Рустем тоже пошел туда. Войдя в тень, дядя Горан скинул с плеча сумку, тяжело опустился на траву и снял шапку. По его продолговатому загорелому лицу бежал ручьями пот. Цыганок остановился против него и стал смотреть, с каким наслаждением и жадностью он курит.
— Садись, — промолвил дядя Горан, продолжавший молча негодовать на врачей.
Цыганок не спеша сел на землю и устремил взгляд в туманную даль.
— Шарлатаны — одно слово, — опять начал дядя Горан. — Племянник мой рассказывает: в солдатах заболел — ну, в больницу его отвезли. Разные микстуры да порошочки пить давали, мало-мало не отравили парня. Раз похлебку принесли: черпнул, а в ложке — палец человеческий, и на нем кольцо…
Цыганок испуганно уставился на дядю Горана.
Но тот замолчал. Взгляд его остановился на чем-то вдали. Там, в лугах, по дороге к селу толпой валил народ. Тянулся длинной вереницей среди зреющих нив, заполняя всю дорогу.

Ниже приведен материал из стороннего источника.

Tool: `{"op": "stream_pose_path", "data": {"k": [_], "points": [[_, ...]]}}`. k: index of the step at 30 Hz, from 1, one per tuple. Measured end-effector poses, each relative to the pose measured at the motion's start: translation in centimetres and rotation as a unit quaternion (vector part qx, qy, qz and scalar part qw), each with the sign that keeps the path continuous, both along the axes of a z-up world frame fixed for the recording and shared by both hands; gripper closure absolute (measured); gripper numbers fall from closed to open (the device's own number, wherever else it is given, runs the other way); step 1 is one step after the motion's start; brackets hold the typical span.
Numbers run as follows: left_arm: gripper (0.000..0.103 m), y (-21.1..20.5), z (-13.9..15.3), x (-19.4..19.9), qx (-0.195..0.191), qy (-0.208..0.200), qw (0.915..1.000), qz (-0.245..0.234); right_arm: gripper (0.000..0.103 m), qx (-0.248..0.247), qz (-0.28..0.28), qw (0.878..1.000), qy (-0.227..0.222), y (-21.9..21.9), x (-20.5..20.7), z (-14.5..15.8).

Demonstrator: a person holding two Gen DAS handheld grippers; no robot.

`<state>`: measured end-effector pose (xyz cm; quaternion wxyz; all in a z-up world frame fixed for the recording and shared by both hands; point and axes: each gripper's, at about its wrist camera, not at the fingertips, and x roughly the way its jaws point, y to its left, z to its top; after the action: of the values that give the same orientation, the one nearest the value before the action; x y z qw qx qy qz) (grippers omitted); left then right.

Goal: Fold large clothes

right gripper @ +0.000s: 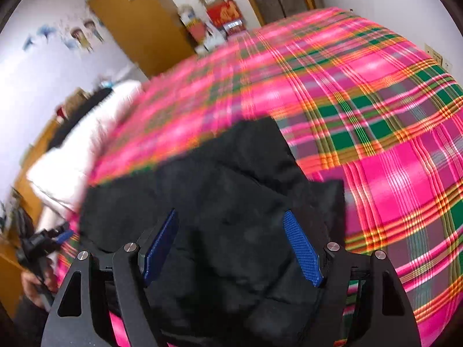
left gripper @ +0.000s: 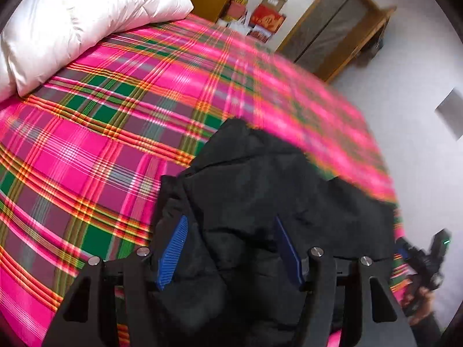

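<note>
Left gripper (left gripper: pixel 228 248) and right gripper (right gripper: pixel 231 245), each with blue ribbed pads. In both wrist views the jaws are seen standing apart above the black quilted padded jacket (left gripper: pixel 260 196), with dark cloth lying between the pads but not pressed by them; nothing is clamped. The jacket is shown as a compact, layered bundle near the near edge of the bed, resting on the pink, green and orange plaid bedspread (left gripper: pixel 101 144). From its gathered shape and doubled layers it is judged that at least one fold has been made; whether the sleeves are tucked in cannot be told, as the cloth is uniformly dark and parts of both views are blurred. A final flattening or squaring of the bundle is judged to remain. Toward the far left corner of the bed a white quilted duvet or garment (left gripper: pixel 72 29) is seen heaped; whether it is to be folded too cannot be told. In the left wrist view the other gripper, held in a hand (left gripper: pixel 425 295), appears beside the bed's right edge. No containers are visible.
</note>
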<state>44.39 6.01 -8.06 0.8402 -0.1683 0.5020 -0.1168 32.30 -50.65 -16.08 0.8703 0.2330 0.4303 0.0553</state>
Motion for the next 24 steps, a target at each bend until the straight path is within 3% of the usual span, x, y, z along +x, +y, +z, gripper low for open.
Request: {"op": "stream_pose_path", "data": {"k": [2, 6, 7, 8, 9, 10, 12, 16, 19, 24], "points": [[0.04, -0.2, -1.1, 1.2, 0.024, 0.004, 0.9996, 0.013, 0.028, 0.002, -0.018, 1.0, 0.009, -0.9, 1.2, -1.2], [0.04, -0.3, -3.0, 3.2, 0.018, 0.019, 0.9993, 0.026, 0.029, 0.011, -0.01, 0.999, 0.043, -1.3, 3.1, -2.8], [0.04, -0.7, -3.4, 3.6, 0.026, 0.019, 0.9992, 0.024, 0.035, -0.012, -0.009, 0.999, 0.044, -0.9, 3.4, -2.7], [0.04, -1.1, -3.5, 3.8, 0.033, 0.014, 0.9991, 0.023, 0.067, -0.04, -0.01, 0.998, 0.043, -0.5, 3.9, -2.5], [0.04, -1.6, -3.4, 4.1, 0.044, 0.001, 0.9988, 0.022, 0.079, -0.054, -0.012, 0.997, 0.045, -0.3, 4.2, -2.3], [0.04, -2.0, -3.3, 4.5, 0.044, -0.032, 0.9981, 0.03, 0.081, -0.059, -0.014, 0.997, 0.044, -0.3, 4.7, -2.3], [0.041, -2.7, -3.5, 5.5, 0.064, -0.045, 0.9963, 0.036, 0.084, -0.074, -0.016, 0.996, 0.05, -0.3, 5.8, -2.9], [0.041, -3.3, -5.9, 7.6, 0.071, -0.037, 0.9955, 0.05, 0.084, -0.105, -0.005, 0.992, 0.076, 0.5, 7.6, -5.5], [0.041, -2.9, -7.4, 8.1, 0.052, -0.036, 0.9962, 0.059, 0.084, -0.12, -0.002, 0.99, 0.076, 1.1, 8.1, -6.5], [0.039, -3.0, -7.6, 8.0, 0.045, -0.036, 0.996, 0.068, 0.084, -0.146, 0.003, 0.986, 0.081, 1.9, 8.1, -6.9]]}}
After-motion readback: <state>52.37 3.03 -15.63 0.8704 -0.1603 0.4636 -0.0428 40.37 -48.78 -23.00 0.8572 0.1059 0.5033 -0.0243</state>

Слышались пискливые звуки волынки.
— Свадьба? — промолвил дядя Горан, вопросительно взглянув на цыганка.
— Нет, выборы! — ответил Рустем. — Это шуплевские идут.

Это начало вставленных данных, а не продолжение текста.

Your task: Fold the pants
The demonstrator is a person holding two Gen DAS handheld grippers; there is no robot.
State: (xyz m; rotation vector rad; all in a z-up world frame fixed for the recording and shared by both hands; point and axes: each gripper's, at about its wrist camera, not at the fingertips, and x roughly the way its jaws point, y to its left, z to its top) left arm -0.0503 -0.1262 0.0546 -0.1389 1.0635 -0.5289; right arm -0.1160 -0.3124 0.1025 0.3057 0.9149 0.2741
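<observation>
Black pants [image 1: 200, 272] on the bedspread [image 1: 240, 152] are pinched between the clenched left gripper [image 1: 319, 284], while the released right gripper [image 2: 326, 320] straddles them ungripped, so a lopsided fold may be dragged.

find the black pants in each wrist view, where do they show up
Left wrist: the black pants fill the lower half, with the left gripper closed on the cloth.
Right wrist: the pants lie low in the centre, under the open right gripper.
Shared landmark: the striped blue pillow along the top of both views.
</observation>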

— Ах ты, волки их заешь! — сказал ведун, пустив плевок сквозь зубы. — Таскаются по выборам, хлопочут, из кожи лезут, пакости друг другу строят, — а что толку? Все хуже и хуже идет, лучше не становится! Народ — волки его ешь! — положился на разных франтов городских, докторов, проходимцев всяких, и думает, будто бог знает какие великие дела вершит. Коли ты беден, друг, — твое дело дрянь. Всякий, кому не лень, вокруг пальца тебя обведет, как хочет будет тобой вертеть… Дома хоть шаром покати — ну и бегай, горемыка, по всему селу, проси муки, ребят накормить; а барин городской — кто он там ни на есть, скажет тебе: ты, милый, думаешь, у тебя ничего нет, ан ошибаешься; у тебя, скажет, самое великое богатство на свете — избирательное право. И сунет тебе щеголь этот самый в руки какой-нибудь там бюллетенчик, и ты, почесавши затылок, опустишь этот бюллетенчик в ящик — и вот уже принялся разбойник тобой командовать. Я на такие дела не ходок. С души воротит глядеть на все это. И ребят своих учу так поступать. На кой им все это нужно? Пускай овцы себе овчара выбирают. Хоть Волкана, хоть Волчана — один черт… Стойте в сторонке, ребята, говорю своим, лайте, рычите, как собаки, только овцами не будьте. Подальше от этих гадостей!
Дядя Горан выбивает трубку на ладонь и, откусив соломку, начинает чистить чубук. Рустем сидит неподвижно, чуждый мыслям и гневу знахаря. Взгляд его блуждает вдали, глаза горят, ничего не видя. Солнце жарит, а река словно остановилась в тени верб и не движется.
— Эх-х, сердчишко человеческое, мало ты страдало — еще пострадай! — вздыхает знахарь.
Вода сонно прожурчала у корней и опять заснула.
— Хожу я, парень, по полю, — продолжал он после долгого молчания, — лягу где-нибудь в тени, гляжу в небесную высь и думаю: господи боже мой, что ты не дашь мне способность такую, чтобы вот я сказал — и было бы по-моему. Я бы тебе весь мир раем сделал. Ни болезней, ни страданья, ни бедности бы не было.